Light in the gloom

December 16, 2023

How we long for Christmas cheer and comfort as the northern winter solstice approaches, and the nights get darker and longer!

For the news also seems to get gloomier and more depressing. This week has been a roller coaster of emotions. No peace is in sight in Palestine, the birthplace of Jesus, as the Hamas continue to hold 132 hostages taken in the violent attack of October 7. Civilian casualties mount and the Israeli army faces the devil’s dilemma of uprooting a deeply-embedded terrorist organisation financed by both Moscow and Brussels.

This week Vladimir Putin declared there will be no peace in Ukraine until he achieves his goals of total victory: ’denazification’, demilitarisation and total capitulation to his autocratic dictatorship. In face of Republican opposition, Joe Biden softened his promise this week to stand with Ukraine ‘for as long as it takes’ to ‘as long as we can’. The prospects of a second term for a former president, who says he believes Putin over his own intelligence agencies, incredibly does not seem to perturb many American supporters, including numerous Christians, yet sends shivers of horror through most European corridors of power.

Not through Viktor Orbán’s offices though, opposing Ukraine’s accession to the EU and the granting of much-needed EU financial support for that beseiged land. Nor through those of the new speaker of the Dutch parliament, extreme-rightist Martin Bosman, and his boss, Geert Wilders, whose party won the most seats in the recent Dutch elections. 

Hopeful

You don’t really want to read this news any more than I want to write about it. But we can’t hide from reality. Indifference and ignorance among the well-meaning is allowing those with dangerous ideas into positions of power. As Timothy Garton Ash wrote this week, Europe’s future is on the line. Will we choose for dictatorship or democracy?

I may not be optimistic about the near future, but I am hopeful. Despite the dark and gloom, there are points of light. 

For also this week there was good news. COP28 delivered a deal calling on all nations to transition away from using fossil fuels. Donald Tusk has returned to the prime minister’s office in Poland and aims to reverse the undermining effects on democracy of eight years of rightist rule by the Law & Justice party (PiS). And in Brussels, despite Orbán’s vocal opposition, the EU Council decided to open accession negotiations with Ukraine and Moldova.

Ultimately, however, our hope is not in our political or military leaders. The profound Christmas message of light in the midst of gloom is that the defenseless babe of Bethlehem was none other than God in the flesh, the creator and sovereign of all creation and all creatures. One day he will return to balance the books of history.

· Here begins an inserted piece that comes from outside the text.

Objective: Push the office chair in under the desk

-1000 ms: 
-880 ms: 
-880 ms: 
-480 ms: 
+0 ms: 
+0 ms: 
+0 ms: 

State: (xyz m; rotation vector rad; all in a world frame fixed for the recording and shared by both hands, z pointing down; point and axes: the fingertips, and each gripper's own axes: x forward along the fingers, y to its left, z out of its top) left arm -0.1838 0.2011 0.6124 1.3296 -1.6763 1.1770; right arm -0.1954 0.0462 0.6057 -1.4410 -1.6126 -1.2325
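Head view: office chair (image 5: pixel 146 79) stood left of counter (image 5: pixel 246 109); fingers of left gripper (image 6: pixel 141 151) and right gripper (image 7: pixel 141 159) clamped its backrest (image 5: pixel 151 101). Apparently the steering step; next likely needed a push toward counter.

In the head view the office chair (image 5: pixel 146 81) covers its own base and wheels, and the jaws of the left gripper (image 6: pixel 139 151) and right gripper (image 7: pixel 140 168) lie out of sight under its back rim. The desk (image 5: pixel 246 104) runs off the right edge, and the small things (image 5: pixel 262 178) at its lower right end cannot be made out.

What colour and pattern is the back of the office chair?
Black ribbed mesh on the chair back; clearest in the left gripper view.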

Unfortunately lost on the partying crowds, this is what the stars and candles and Christmas lights represent: the fulfilment of the prophetic words of Isaiah, Micah and others, even including the pagan seer Balaam. The people living in darkness would see a great light. The child would be called the Everlasting Father, Prince of Peace. The child would be born in Bethlehem. A star would come out of Jacob.… 

Points of light

The Dutch artist Rembrandt van Rijn was a master of the technique of chiaroscuro, contrasting light and darkness to tell the Christmas story. In his etched prints of nocturnal nativities, the light illuminating the darkness – moonlight, lamplight, candlelight, starlight – was a metaphor of the Light coming into the world to save, to restore, to heal and to redeem. Rembrandt devoted much of his career depicting the events of the Nativity in prints as well as in oils and pencil. One of the most innovative printmakers of all time, he experimented with techniques and materials to increase the intensity of the points of light in his night-time scenarios.

The Angel appearing to the Shepherds (1634) depicts the night being lit by a blaze of heavenly light as an angel tells the terrified shepherds not to fear for a baby had been born who was Christ the Lord.  

The source of light in The Adoration of the Shepherds: a night piece (c.1652) is the shepherds’ lamp, illuminating the gaze of the shepherds focused on the illuminated faces of Mary and Jesus (above).

Other nocturnal prints depict the Holy Family, tell of the flight to Egypt, and the Presentation in the Temple when Simeon thanks God for the coming of the Light to the Gentiles. 

Another, The star of the kings (c.1651), though not strictly a nativity scene, captures the celebration of Three Kings on the streets of Amsterdam when children would go carolling with a paper star-shaped lantern. 

Whenever we see a Christmas star these dark days, we can be encouraged that the Light of the Gentiles has indeed come, a light that shines in the darkness and cannot be put out (John 1:8). 

Rembrandt encourages us this Christmas to be hopeful, to be joyful, and not to be afraid, despite the darkness around us.